12. Amendment; Waiver. This Agreement may be amended, and the observance of any term of this Agreement may be waived, in any such case, only in a writing signed by Parent, the Company, Newco and the Majority Holders. All actions, amendments, modifications, alterations, terminations, consents, waivers and directions to be taken by, granted by or agreed to by a Holder or the Holders hereunder shall be taken by Holders representing, at such time, at least a majority of the economic interests under this Agreement (the “Majority Holders”).
13. Parties. This Agreement shall be binding upon, and inure to the benefit of, the successors of Parent, the Company, Newco and each Holder and, the assigns of each Holder.
14. Counterparts; Facsimile. This Agreement may be executed in any number of counterparts, each of which when so executed shall be deemed to be an original and all of which taken together shall constitute one and the same instrument. This Agreement or any counterpart may be executed via facsimile or other electronic (e.g., PDF) transmission, and any such executed facsimile or other electronic copy shall be treated as an original.
15. Severability.
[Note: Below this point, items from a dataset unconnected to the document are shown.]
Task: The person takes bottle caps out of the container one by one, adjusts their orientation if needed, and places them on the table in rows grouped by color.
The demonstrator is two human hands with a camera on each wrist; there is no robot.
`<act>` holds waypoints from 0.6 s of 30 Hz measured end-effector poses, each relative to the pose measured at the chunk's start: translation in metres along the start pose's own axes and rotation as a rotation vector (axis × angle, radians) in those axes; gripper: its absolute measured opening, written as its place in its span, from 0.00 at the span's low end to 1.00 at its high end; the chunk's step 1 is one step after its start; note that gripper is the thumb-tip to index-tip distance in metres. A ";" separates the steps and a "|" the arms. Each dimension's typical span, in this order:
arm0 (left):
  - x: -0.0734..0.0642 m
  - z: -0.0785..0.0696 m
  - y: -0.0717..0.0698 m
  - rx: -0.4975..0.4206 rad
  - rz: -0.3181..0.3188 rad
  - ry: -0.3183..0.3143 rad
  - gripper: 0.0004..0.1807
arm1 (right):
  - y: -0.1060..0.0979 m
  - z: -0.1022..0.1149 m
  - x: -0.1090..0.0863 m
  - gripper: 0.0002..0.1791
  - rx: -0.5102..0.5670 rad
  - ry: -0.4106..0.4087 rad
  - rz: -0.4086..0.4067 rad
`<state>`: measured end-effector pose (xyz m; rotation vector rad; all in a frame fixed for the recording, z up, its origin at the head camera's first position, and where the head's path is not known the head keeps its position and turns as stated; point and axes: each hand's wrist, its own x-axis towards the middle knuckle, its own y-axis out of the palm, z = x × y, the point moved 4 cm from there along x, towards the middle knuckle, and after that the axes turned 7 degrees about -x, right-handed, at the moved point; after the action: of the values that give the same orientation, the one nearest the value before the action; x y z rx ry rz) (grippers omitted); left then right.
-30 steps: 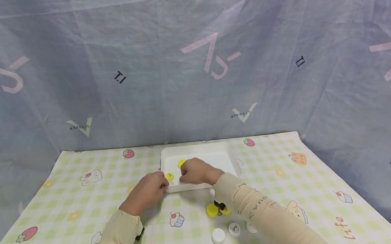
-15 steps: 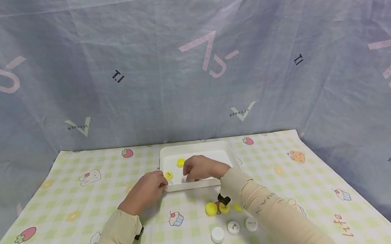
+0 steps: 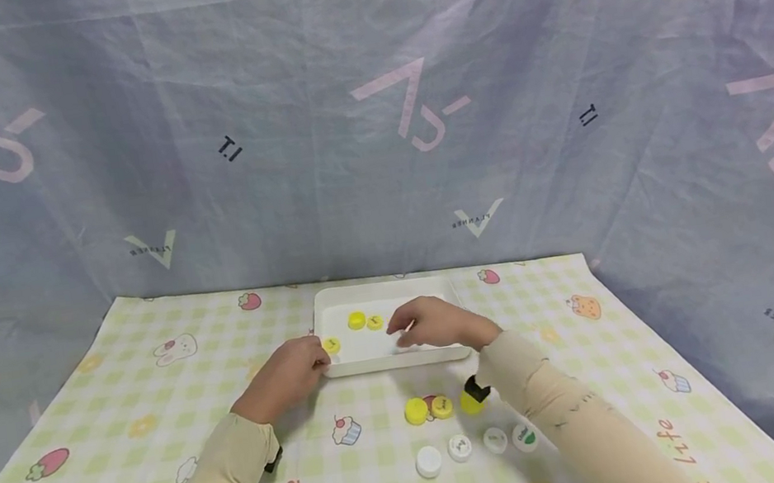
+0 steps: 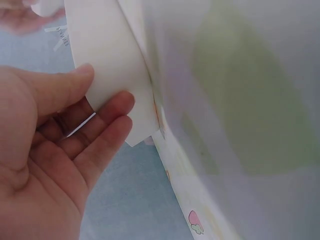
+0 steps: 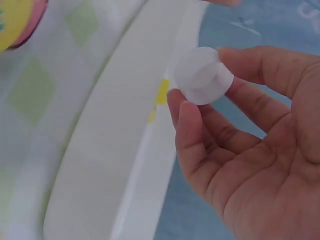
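Observation:
My left hand [image 3: 290,375] pinches the front left corner of a shallow white tray [image 3: 397,362]. In the left wrist view, thumb and fingers of the left hand [image 4: 55,120] lie on either side of the tray wall [image 4: 112,65]. Above the tray's right half, my right hand [image 3: 440,323] holds a white bottle cap [image 5: 202,75] between thumb and fingertips, as the right wrist view shows. Inside the tray lie a yellow cap [image 3: 331,346] by the left hand and two more towards the middle, a plain yellow cap [image 3: 357,320] and a printed yellow cap [image 3: 375,322].
Nearer than the tray is a row of yellow caps [image 3: 416,412], the rightmost partly behind the right wrist's black strap [image 3: 477,389]. In front of them sits a row of several white caps [image 3: 429,461]. A checked cloth [image 3: 167,475] covers the table; a grey-blue curtain [image 3: 309,119] hangs behind.
My right hand has moved rightwards over the tray, uncovering the printed yellow cap in its middle and more caps on the table. The left hand stays at the tray's corner.

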<state>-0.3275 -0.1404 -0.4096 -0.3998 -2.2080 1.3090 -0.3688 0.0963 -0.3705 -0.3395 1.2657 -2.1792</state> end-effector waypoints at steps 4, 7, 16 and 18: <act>-0.001 0.000 -0.002 -0.022 0.004 -0.022 0.16 | -0.016 -0.011 -0.032 0.13 0.012 -0.046 -0.037; -0.002 -0.001 -0.005 -0.048 -0.004 -0.017 0.17 | -0.026 -0.018 -0.060 0.13 0.004 -0.048 -0.063; -0.001 0.001 -0.002 -0.024 -0.013 0.005 0.16 | -0.031 -0.046 -0.135 0.11 0.104 -0.031 -0.026; -0.001 0.002 -0.001 -0.017 -0.016 0.013 0.16 | -0.028 -0.052 -0.146 0.11 0.131 -0.022 0.011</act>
<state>-0.3277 -0.1428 -0.4093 -0.3954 -2.2086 1.2766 -0.2886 0.2314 -0.3625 -0.3018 1.1039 -2.2292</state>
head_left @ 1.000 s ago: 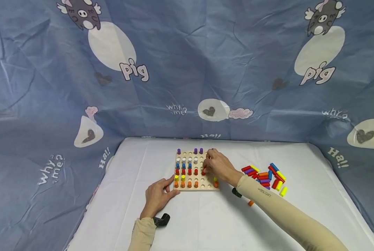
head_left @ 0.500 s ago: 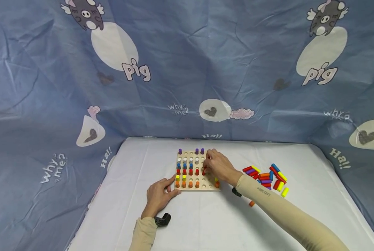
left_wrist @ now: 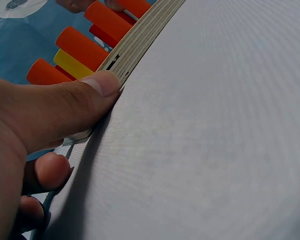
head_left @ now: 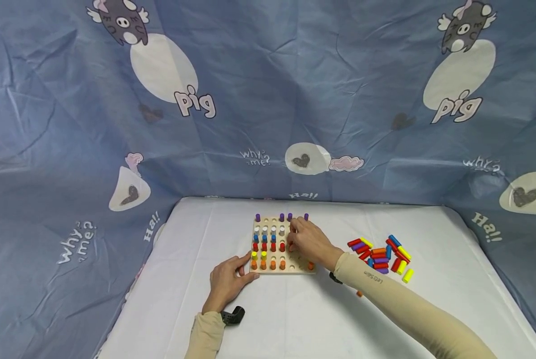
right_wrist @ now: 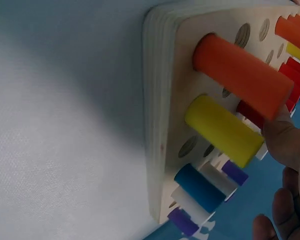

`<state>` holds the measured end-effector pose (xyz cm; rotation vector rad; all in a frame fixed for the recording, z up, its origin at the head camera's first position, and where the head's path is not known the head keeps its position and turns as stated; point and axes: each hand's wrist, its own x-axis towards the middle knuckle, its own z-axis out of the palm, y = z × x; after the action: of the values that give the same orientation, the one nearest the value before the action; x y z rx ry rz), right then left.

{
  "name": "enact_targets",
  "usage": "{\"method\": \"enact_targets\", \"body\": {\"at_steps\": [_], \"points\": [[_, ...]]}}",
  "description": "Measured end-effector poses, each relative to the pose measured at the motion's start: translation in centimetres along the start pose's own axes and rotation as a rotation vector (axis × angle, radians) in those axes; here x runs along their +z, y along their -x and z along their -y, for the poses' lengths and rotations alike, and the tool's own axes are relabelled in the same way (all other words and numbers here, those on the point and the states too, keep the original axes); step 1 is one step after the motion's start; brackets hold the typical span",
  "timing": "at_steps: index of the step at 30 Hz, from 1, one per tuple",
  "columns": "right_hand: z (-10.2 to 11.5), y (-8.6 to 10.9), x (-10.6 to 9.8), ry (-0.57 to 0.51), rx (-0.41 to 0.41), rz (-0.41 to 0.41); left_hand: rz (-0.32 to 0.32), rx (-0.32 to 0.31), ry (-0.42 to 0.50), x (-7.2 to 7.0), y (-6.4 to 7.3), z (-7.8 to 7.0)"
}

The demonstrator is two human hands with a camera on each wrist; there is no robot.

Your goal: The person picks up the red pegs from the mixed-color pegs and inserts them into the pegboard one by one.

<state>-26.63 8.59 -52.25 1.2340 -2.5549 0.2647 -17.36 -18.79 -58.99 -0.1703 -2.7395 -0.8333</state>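
A wooden pegboard [head_left: 277, 272] lies on the table with upright pegs in rows of orange, yellow, red, blue, white and purple. My left hand [head_left: 226, 280] holds its near left corner, thumb [left_wrist: 92, 97] against the front edge and fingers bent at the left side. Over the board's right half, my right hand [head_left: 312, 241] pinches a red peg [right_wrist: 251, 114] standing in the red row; that hand hides several holes and pegs behind it. Nearer the right wrist camera stand an orange peg [right_wrist: 242, 75], a yellow peg [right_wrist: 222, 129] and a blue peg [right_wrist: 200, 187].
A loose pile of pegs [head_left: 379, 253] in red, yellow, blue, purple and orange lies right of the board. One orange peg [head_left: 360, 293] sits apart, partly behind the right sleeve [head_left: 385, 289]. A blue printed cloth [head_left: 250, 124] rises behind the white table [head_left: 277, 319].
The right hand has shifted slightly left and toward the near side, so the far right purple peg now shows. The left hand keeps its hold on the board's corner.
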Motion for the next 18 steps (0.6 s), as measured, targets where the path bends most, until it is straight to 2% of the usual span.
{"method": "enact_targets", "body": {"at_steps": [13,18], "points": [[0.16,0.04,0.44,0.016,-0.004,-0.045,-0.012,0.017,0.006,0.10,-0.05,0.18],[0.11,0.19,0.47,0.035,-0.009,-0.035,-0.002,0.009,0.022,0.13,0.03,0.06]]}}
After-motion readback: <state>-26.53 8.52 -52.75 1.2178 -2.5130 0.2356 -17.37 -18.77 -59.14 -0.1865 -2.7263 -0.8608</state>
If any provision of this Agreement shall be declared by any court of competent jurisdiction to be illegal, void or unenforceable, (a) all other provisions of this Agreement shall not be affected and shall remain in full force and effect and (b) the parties shall endeavor in good faith negotiations to replace the illegal, invalid or unenforceable provisions with valid provisions the economic effect of which comes as close as possible to that of the illegal, invalid or unenforceable provisions.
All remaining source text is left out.